Work required: Your task is to write out the entire listing exactly, omitting its pictures.

Collected material:
——
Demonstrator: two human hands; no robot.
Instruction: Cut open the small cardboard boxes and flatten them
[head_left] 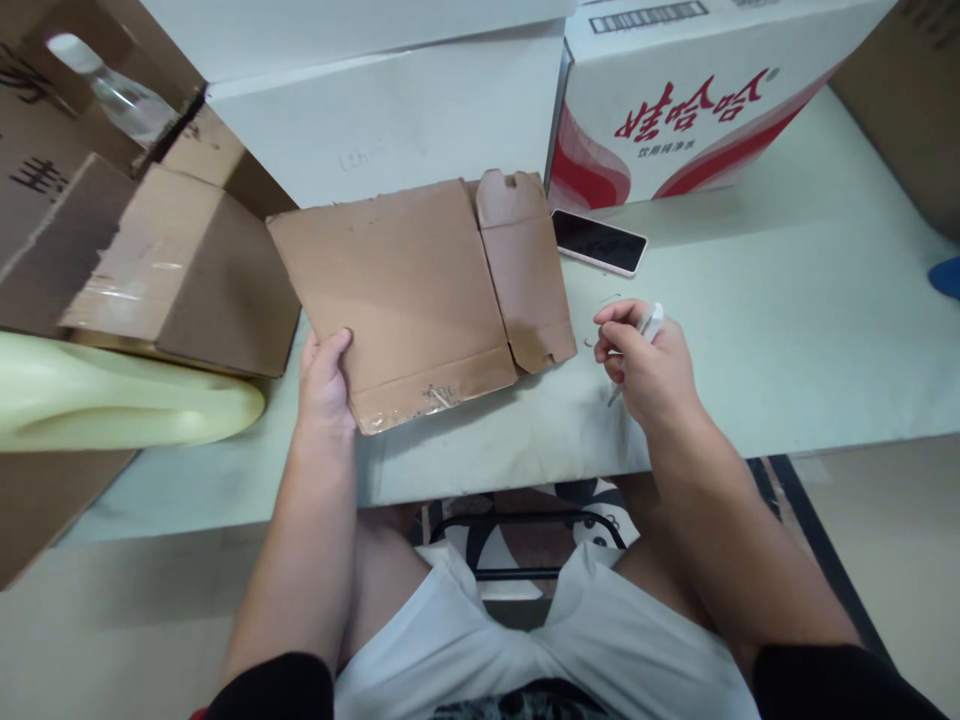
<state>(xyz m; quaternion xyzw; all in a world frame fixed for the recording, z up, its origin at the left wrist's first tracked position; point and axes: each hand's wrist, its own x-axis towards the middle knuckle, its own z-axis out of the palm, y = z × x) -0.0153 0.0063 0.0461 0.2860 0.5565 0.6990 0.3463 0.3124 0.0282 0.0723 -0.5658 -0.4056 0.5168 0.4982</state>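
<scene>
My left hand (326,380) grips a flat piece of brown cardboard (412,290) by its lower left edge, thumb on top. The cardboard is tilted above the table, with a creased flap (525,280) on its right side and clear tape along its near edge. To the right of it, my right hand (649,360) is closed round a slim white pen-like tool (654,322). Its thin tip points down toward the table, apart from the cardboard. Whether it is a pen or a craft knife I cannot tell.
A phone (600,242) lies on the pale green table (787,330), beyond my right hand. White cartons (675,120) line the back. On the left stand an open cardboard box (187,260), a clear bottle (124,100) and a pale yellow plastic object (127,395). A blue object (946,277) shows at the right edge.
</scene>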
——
Answer to this exercise:
Demonstrator: two human hands; no robot.
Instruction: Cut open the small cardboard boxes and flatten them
[head_left] 
<state>(xyz m; quaternion xyzw; all in a world frame fixed for the recording, z up, its origin at the left wrist's first tracked position; point and axes: each hand's wrist, its own x-axis towards the middle knuckle, its own z-axis out of the palm, y = z × x) -0.0153 0.0063 0.0461 0.2860 0.5565 0.6990 0.3463 0.3124 0.0282 0.0723 -0.5658 -0.4056 0.5168 0.4982</state>
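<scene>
My left hand (326,380) grips a flat piece of brown cardboard (412,290) by its lower left edge, thumb on top. The cardboard is tilted above the table, with a creased flap (525,280) on its right side and clear tape along its near edge. To the right of it, my right hand (649,360) is closed round a slim white pen-like tool (654,322). Its thin tip points down toward the table, apart from the cardboard. Whether it is a pen or a craft knife I cannot tell.
A phone (600,242) lies on the pale green table (787,330), beyond my right hand. White cartons (675,120) line the back. On the left stand an open cardboard box (187,260), a clear bottle (124,100) and a pale yellow plastic object (127,395). A blue object (946,277) shows at the right edge.
</scene>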

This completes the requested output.